Every line containing the word "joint" is to be copied from the data below.

■ Provided material:
╭──

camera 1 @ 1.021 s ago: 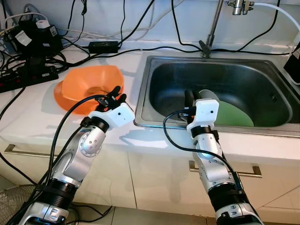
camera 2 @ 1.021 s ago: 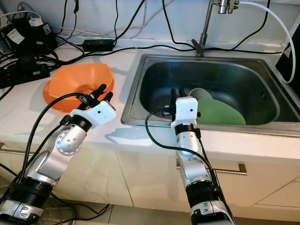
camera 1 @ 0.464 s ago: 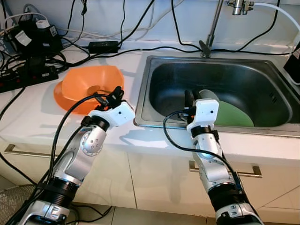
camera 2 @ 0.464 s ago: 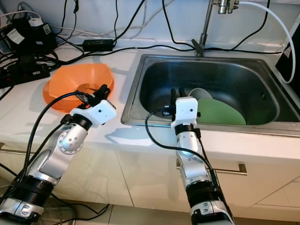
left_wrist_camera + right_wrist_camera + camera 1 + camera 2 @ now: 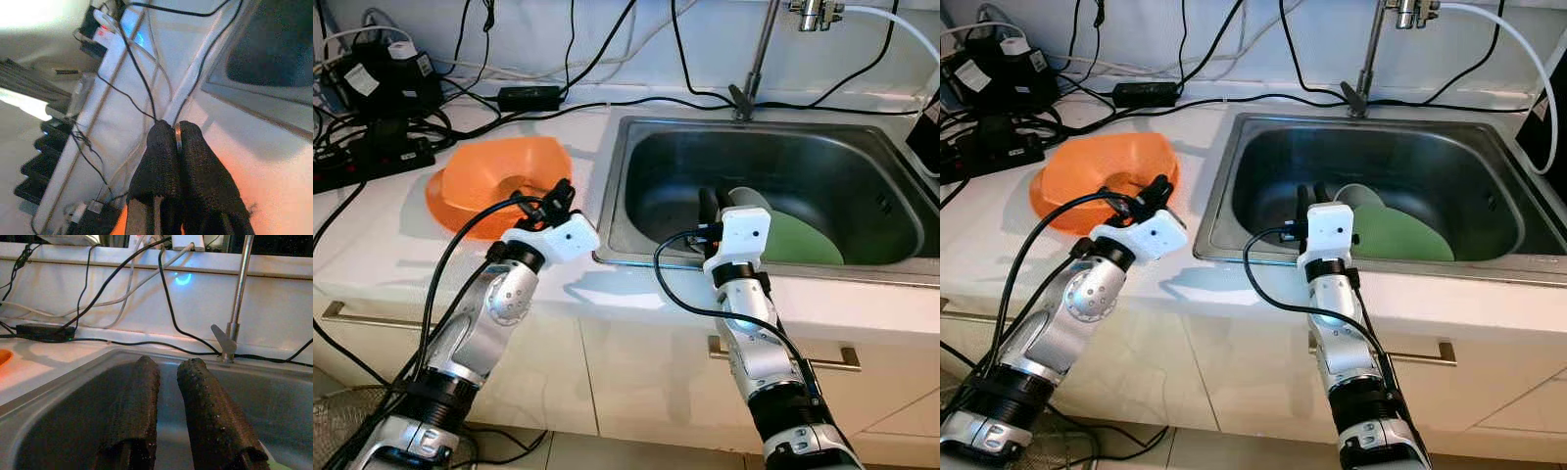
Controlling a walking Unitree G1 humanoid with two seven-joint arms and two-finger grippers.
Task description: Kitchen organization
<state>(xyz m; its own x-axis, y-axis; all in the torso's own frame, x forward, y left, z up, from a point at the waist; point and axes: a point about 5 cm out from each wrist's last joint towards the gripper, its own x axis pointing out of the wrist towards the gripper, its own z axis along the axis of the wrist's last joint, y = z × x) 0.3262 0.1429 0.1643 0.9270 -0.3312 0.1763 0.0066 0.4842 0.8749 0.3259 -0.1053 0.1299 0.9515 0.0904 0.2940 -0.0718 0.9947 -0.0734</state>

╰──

■ Answer section:
Controlling a walking Unitree G1 humanoid with two seven-joint arms and two-finger grippers.
<state>(xyz m; its own x-axis, y-axis; all in the torso's own frame, x forward, y left, z up, from a point at the waist; point and axes: a point about 5 cm out from each wrist's last joint towards the gripper, its own x axis pointing out of the wrist towards the gripper, its own z axis along the axis of the wrist's last joint, y = z × x) 0.3262 0.1429 0.1643 0.9270 -0.3312 0.1763 0.0066 0.4842 0.8749 0.3259 -0.1053 0.1299 0.9515 0.0904 0.2940 -0.0718 0.9947 -0.0734</state>

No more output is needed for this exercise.